My latest shinything fascination is with Yi, an emacs-like editor written in Haskell. State! GUIs! Monads! What fun. It is entirely made of awesome.

It’s not the easiest program to start playing with, so I’ve written up some installation instructions and a beginner guide here. If you want to see what a real-world Haskell application looks like, yi is a great example.

4 replies on “Yi, the haskell editor”

Hi Andy,

I’ve followed your tutorial on how to install Yi on Ubuntu, but I must miss something.

On step 3 “Installing tools from hackage”, how do you name the bash script ? (I’ve supposed “haskell-build” by reading the following steps).

Now when I try “apply …”, the command seems not found. I’m new with Haskell (and Linux too, so don’t blame me).

Thanks for all,

Christophe.

Thanks for the guide for Yi! Finally got to play around with it, and your guide really helped. It’s quickly getting a bit outdated in the installation part (dependencies), but trivial to fix.
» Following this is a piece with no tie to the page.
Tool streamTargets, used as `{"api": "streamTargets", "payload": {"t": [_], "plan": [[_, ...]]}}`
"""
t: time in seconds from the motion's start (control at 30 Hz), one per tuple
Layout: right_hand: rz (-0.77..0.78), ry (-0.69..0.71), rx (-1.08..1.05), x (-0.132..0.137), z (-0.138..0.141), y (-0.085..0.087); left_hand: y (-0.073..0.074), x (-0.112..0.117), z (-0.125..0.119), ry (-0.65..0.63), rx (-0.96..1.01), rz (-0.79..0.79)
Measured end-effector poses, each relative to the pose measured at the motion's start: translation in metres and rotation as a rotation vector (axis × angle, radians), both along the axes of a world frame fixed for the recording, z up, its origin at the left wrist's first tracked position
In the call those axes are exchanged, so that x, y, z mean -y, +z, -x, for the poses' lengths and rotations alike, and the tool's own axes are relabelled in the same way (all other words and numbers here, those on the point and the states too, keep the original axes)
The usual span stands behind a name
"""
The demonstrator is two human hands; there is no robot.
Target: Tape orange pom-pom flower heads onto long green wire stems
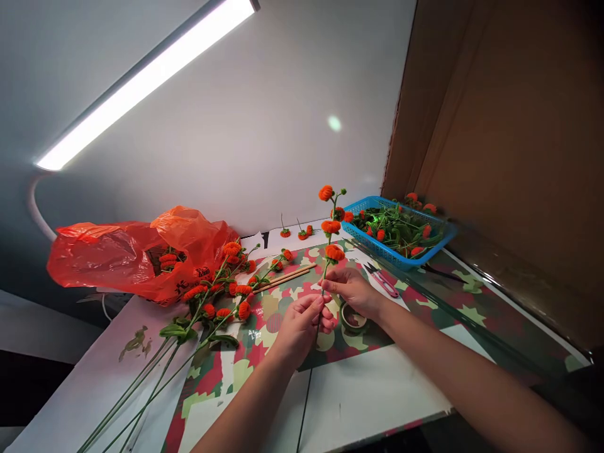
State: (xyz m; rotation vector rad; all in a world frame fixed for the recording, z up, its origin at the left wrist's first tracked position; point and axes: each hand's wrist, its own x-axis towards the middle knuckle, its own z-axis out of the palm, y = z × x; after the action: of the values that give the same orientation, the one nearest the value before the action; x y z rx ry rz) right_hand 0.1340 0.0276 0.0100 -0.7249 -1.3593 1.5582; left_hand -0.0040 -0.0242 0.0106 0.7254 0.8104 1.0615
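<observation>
A long lamp is glowing before a pale wall, its neck curving down behind a crumpled red plastic bag. Brown cardboard is rising on the right. A blue basket is sitting near it on the counter. Pink-handled snips are lying just beside the basket, and thin wooden sticks are resting on a camouflage-patterned sheet.

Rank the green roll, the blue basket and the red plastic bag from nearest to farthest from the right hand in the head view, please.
From the right hand:
1. Green roll: nearest, just below it in the picture.
2. Blue basket: farther back, to the right.
3. Red plastic bag: farthest, well over to the left.
</observation>
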Motion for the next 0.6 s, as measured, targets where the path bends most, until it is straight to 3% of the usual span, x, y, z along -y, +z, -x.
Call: {"api": "streamTargets", "payload": {"t": [0.27,0.6], "plan": [[-0.015,-0.015,0.033,-0.002,-0.003,0.005,-0.003,-0.001,-0.001,0.004,0.029,0.008],[0.022,0.106,0.044,0.002,-0.005,0.014,-0.006,0.003,-0.003,-0.003,0.105,0.090]]}}
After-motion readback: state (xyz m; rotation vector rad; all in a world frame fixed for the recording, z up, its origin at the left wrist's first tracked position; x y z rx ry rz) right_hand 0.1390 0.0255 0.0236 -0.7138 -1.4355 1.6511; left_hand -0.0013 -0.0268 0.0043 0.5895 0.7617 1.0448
kib2: just paste the commands into your running shell; you don’t need to create a separate shell script.

jan: Thanks. I’ve updated the dependencies to include fingertree, so hopefully its up-to-date again.

kib2: just save the bash funcitons in a file and source it . or paste it directly at the bash prompt for a one time use.

I had to install haddock before i could get Yi to make all.